Anything and everything spanning from ladders and face masks to valves and pumps all qualify as material costs. Just as an auto-repair business would charge the supply cost of brake pads or oil canisters, HVAC businesses need to track the total cost of supply items. This will ensure that item supply costs won’t put you into the negative.

Labor costs

According to Paycor, labor costs can account for as much as 70% of total business costs. This includes employee hourly wages, HVAC tech salaries, benefits, and payroll. If your business functions as a middleman for a service, you become responsible for hiring an HVAC technician and making sure they get paid out.

Overhead costs

Overhead costs are all other costs that factor into running, marketing, and managing your business. Examples include office laborers who handle HVAC invoicing, advertising, utilities, monthly rent, taxes, insurance, gas mileage, and outsourced labor costs. These indirect costs need to be covered by the prices offered on your HVAC price list template.
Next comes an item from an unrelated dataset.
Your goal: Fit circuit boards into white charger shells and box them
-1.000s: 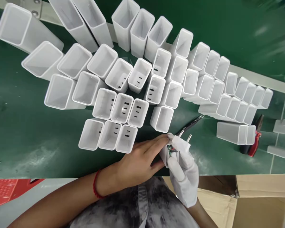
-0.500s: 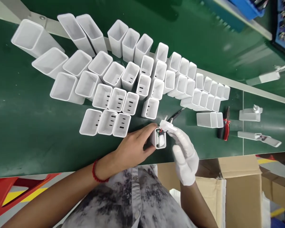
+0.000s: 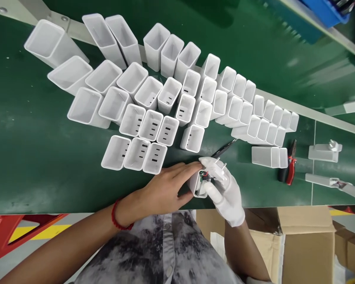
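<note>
My left hand (image 3: 167, 188), bare with a red cord at the wrist, is closed round a small white plastic housing (image 3: 194, 184) at the table's near edge. Through its open end show a green circuit board (image 3: 201, 174) and red and black wires. My right hand (image 3: 229, 197), in a white glove, holds a white plug cap (image 3: 217, 170) with two metal pins just above that opening. The gloved thumb reaches to the mouth of the housing. Behind the hands lies a black pen-like tool (image 3: 224, 148).
Several open white housings (image 3: 150, 125) stand in rows across the green table (image 3: 26, 165). Red-handled pliers (image 3: 290, 169) lie to the right, near a closed-looking housing (image 3: 324, 153) and another with wires (image 3: 319, 179). A cardboard box (image 3: 306, 252) stands below the edge.
My gloved thumb has moved in from beside the housing to its opening, and the fingers have closed more round the plug cap. The whole view has shifted slightly.
</note>
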The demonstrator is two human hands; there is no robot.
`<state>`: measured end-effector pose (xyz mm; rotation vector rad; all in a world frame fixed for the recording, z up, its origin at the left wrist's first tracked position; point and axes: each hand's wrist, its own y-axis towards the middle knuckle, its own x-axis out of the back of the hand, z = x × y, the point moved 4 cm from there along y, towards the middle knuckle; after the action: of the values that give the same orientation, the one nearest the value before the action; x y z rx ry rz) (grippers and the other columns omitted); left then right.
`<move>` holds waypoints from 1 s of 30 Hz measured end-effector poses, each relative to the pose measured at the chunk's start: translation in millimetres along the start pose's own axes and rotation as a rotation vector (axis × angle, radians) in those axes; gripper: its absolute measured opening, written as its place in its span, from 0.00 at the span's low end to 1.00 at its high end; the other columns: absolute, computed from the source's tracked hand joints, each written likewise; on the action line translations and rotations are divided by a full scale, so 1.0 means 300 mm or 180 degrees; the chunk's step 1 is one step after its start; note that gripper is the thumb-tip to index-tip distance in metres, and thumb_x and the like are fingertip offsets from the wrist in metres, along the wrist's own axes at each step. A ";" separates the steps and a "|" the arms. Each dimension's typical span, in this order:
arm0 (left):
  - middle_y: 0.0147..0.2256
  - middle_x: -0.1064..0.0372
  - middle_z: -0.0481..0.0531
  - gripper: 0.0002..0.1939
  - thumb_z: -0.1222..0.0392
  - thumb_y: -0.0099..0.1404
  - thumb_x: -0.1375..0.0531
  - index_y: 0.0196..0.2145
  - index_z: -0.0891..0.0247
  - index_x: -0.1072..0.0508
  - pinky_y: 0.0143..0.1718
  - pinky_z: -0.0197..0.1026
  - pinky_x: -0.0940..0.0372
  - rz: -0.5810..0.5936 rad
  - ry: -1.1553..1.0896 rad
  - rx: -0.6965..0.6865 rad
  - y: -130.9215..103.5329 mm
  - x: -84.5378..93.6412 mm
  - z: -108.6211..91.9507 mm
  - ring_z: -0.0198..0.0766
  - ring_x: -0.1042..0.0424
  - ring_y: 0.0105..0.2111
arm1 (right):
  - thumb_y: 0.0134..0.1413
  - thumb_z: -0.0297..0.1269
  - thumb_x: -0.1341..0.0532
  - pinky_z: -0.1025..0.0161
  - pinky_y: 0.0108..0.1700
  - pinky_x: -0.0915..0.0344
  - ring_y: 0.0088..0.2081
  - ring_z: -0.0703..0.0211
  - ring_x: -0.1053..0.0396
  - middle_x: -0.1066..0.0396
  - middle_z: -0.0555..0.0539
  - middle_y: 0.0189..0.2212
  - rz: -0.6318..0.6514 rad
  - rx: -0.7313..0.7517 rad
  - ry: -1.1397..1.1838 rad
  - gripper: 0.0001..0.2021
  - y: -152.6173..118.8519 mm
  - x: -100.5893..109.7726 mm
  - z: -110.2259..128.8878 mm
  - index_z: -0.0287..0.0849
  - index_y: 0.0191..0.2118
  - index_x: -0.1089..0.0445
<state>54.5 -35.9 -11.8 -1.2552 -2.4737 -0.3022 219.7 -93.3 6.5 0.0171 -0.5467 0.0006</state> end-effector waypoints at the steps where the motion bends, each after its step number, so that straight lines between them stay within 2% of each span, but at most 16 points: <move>1: 0.59 0.33 0.54 0.36 0.71 0.62 0.41 0.65 0.55 0.45 0.54 0.43 0.29 0.0021 -0.0002 0.0016 0.001 0.001 0.001 0.44 0.29 0.54 | 0.63 0.43 0.41 0.47 0.58 0.32 0.57 0.47 0.31 0.30 0.44 0.55 -0.0003 0.0011 0.0009 0.20 0.003 0.001 -0.001 0.52 0.60 0.34; 7: 0.61 0.34 0.54 0.37 0.70 0.64 0.41 0.67 0.55 0.47 0.56 0.44 0.30 0.0083 0.0153 0.0035 0.006 -0.002 0.006 0.44 0.29 0.56 | 0.63 0.42 0.40 0.45 0.55 0.30 0.56 0.45 0.30 0.29 0.43 0.55 -0.0078 0.0041 -0.0013 0.17 0.000 -0.004 0.002 0.50 0.56 0.31; 10: 0.61 0.34 0.55 0.35 0.68 0.64 0.39 0.66 0.56 0.45 0.57 0.46 0.30 -0.0046 0.0234 0.0006 0.007 -0.003 0.008 0.45 0.29 0.56 | 0.59 0.37 0.38 0.49 0.46 0.26 0.47 0.47 0.26 0.26 0.44 0.47 -0.0841 -0.0029 -0.0128 0.20 -0.056 0.014 0.011 0.50 0.57 0.31; 12: 0.60 0.33 0.56 0.33 0.68 0.64 0.39 0.64 0.57 0.44 0.57 0.46 0.29 -0.0136 0.0278 -0.0010 0.008 -0.007 0.009 0.45 0.27 0.55 | 0.55 0.32 0.35 0.51 0.40 0.26 0.41 0.50 0.26 0.27 0.45 0.43 -0.1288 0.0313 -0.0346 0.25 -0.105 0.017 0.032 0.50 0.60 0.33; 13: 0.59 0.32 0.56 0.32 0.67 0.65 0.39 0.64 0.57 0.43 0.56 0.46 0.29 -0.0183 0.0309 -0.0028 0.010 -0.011 0.008 0.45 0.27 0.54 | 0.53 0.31 0.35 0.51 0.40 0.25 0.41 0.50 0.27 0.27 0.44 0.44 -0.1328 0.0537 -0.0515 0.29 -0.125 0.008 0.044 0.49 0.61 0.35; 15: 0.58 0.30 0.57 0.29 0.64 0.66 0.38 0.62 0.58 0.42 0.54 0.45 0.27 -0.0332 0.0420 -0.0063 0.013 -0.018 0.004 0.45 0.26 0.53 | 0.51 0.30 0.32 0.48 0.42 0.24 0.46 0.46 0.27 0.29 0.41 0.50 -0.1126 0.0820 -0.0930 0.36 -0.146 -0.027 0.057 0.50 0.65 0.39; 18: 0.56 0.29 0.59 0.25 0.61 0.68 0.39 0.61 0.61 0.40 0.49 0.45 0.25 -0.0542 0.0674 -0.0131 0.015 -0.026 -0.006 0.47 0.25 0.52 | 0.50 0.31 0.30 0.45 0.47 0.24 0.53 0.41 0.28 0.31 0.39 0.57 -0.0998 0.0754 -0.1354 0.42 -0.142 -0.075 0.052 0.53 0.69 0.45; 20: 0.56 0.30 0.61 0.26 0.61 0.68 0.40 0.62 0.63 0.41 0.50 0.47 0.26 -0.0529 0.0789 -0.0145 0.012 -0.028 -0.014 0.49 0.26 0.53 | 0.51 0.28 0.31 0.46 0.50 0.24 0.54 0.43 0.27 0.30 0.42 0.58 -0.1126 0.0633 -0.1340 0.42 -0.131 -0.085 0.050 0.57 0.69 0.46; 22: 0.58 0.32 0.64 0.32 0.59 0.67 0.37 0.64 0.65 0.44 0.52 0.52 0.27 -0.0466 0.0864 -0.0215 0.005 -0.029 -0.025 0.54 0.29 0.55 | 0.54 0.26 0.34 0.48 0.52 0.24 0.53 0.46 0.26 0.28 0.46 0.57 -0.1357 0.0240 -0.0991 0.36 -0.122 -0.071 0.044 0.59 0.65 0.39; 24: 0.60 0.34 0.67 0.38 0.55 0.65 0.34 0.66 0.65 0.46 0.51 0.57 0.28 -0.0508 0.0904 -0.0353 0.000 -0.026 -0.045 0.58 0.30 0.55 | 0.58 0.30 0.35 0.48 0.52 0.25 0.51 0.46 0.25 0.25 0.46 0.54 -0.1688 -0.0538 -0.0238 0.24 -0.123 -0.044 0.022 0.54 0.59 0.30; 26: 0.59 0.34 0.68 0.38 0.54 0.66 0.34 0.66 0.66 0.47 0.52 0.57 0.29 -0.0774 0.0817 -0.0614 0.001 -0.018 -0.076 0.58 0.30 0.55 | 0.62 0.37 0.38 0.48 0.49 0.24 0.48 0.45 0.23 0.23 0.44 0.50 -0.1826 -0.1258 0.0667 0.15 -0.125 -0.036 -0.001 0.46 0.54 0.25; 28: 0.58 0.32 0.69 0.36 0.55 0.67 0.36 0.65 0.68 0.47 0.55 0.55 0.30 -0.1150 0.0620 -0.0891 0.007 -0.007 -0.110 0.55 0.31 0.57 | 0.66 0.42 0.42 0.48 0.47 0.23 0.47 0.45 0.22 0.23 0.41 0.49 -0.1562 -0.1420 0.1176 0.18 -0.110 -0.048 -0.002 0.42 0.55 0.27; 30: 0.56 0.31 0.69 0.34 0.57 0.68 0.36 0.65 0.69 0.47 0.57 0.53 0.31 -0.1427 0.0476 -0.1089 0.018 0.002 -0.140 0.52 0.31 0.58 | 0.69 0.46 0.49 0.48 0.48 0.24 0.50 0.45 0.23 0.24 0.39 0.52 -0.1084 -0.1095 0.0995 0.22 -0.084 -0.066 0.015 0.42 0.61 0.32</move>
<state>67.5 -46.7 27.1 -0.7332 -2.6187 -0.9295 200.7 -118.6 -0.3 -0.2224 -0.2205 -0.4165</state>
Consider different pricing models

Now that you have a solid grasp on what research needs to be done to reach your target audience with service prices that make both parties happy, it’s time to pin down your pricing model. The two most popular pricing models for HVAC companies are flat rates and hourly rates. Each model comes with pros and cons worth examining.

Charging hourly rates

  • Pros: Most businesses prefer this model. Pricing by the hour means your rate of return actually correlates to the time and labor put in. Instead of pricing specific services—say, for example, replacing a filer—you are putting a price on the value of your service. Because what if you went to replace a filter and saw that it demanded much more effort than a standard job and took you a lot longer to finish? Unfortunately, unless you priced your HVAC service by the hour, you’d be locked into that one flat fee. Your hourly rate should be determined by you and your technician’s level of expertise—seniority should be considered here.
  • Cons: The only downside to hourly rates is that timekeeping can become a mess if done manually. Fortunately, HVAC software systems like Housecall Pro allow you and your technicians to track time from the moment they set off to the moment they complete the repair—all on one app.

Charging flat fees

  • Pros: Clients love knowing exactly what they’re paying for. Flat fees allow HVAC business owners to set the price (with justification behind the price) and give customers peace of mind that the job will be done at the cost originally stated.
  • Cons: The most significant disadvantage of charging a flat fee is the possibility of a project taking far longer than expected. If an AC unit repair is slated to run about an hour but ends up taking your technician two hours, your deficit costs may ruin the projected profit from that job. Flat rates can sometimes end up being a risk for small business owners, especially during busy seasons.

Bottom Line

Creating an HVAC service price guide requires a great deal of extensive research, careful planning, and diligent construction. In order to keep your HVAC business thriving, you have to keep a watch on all your deficit expenses while monitoring your costs, making sure that they are all generously covered by your service income. Setting the right price leads to happy clients and happy business owners.